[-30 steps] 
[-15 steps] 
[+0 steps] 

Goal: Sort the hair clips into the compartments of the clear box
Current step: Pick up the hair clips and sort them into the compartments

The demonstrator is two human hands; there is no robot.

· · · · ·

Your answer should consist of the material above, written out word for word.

[-30 steps] 
[-15 steps] 
[+0 steps] 

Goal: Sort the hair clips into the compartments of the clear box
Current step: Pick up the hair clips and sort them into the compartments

The demonstrator is two human hands; there is no robot.

Work on this exercise is done.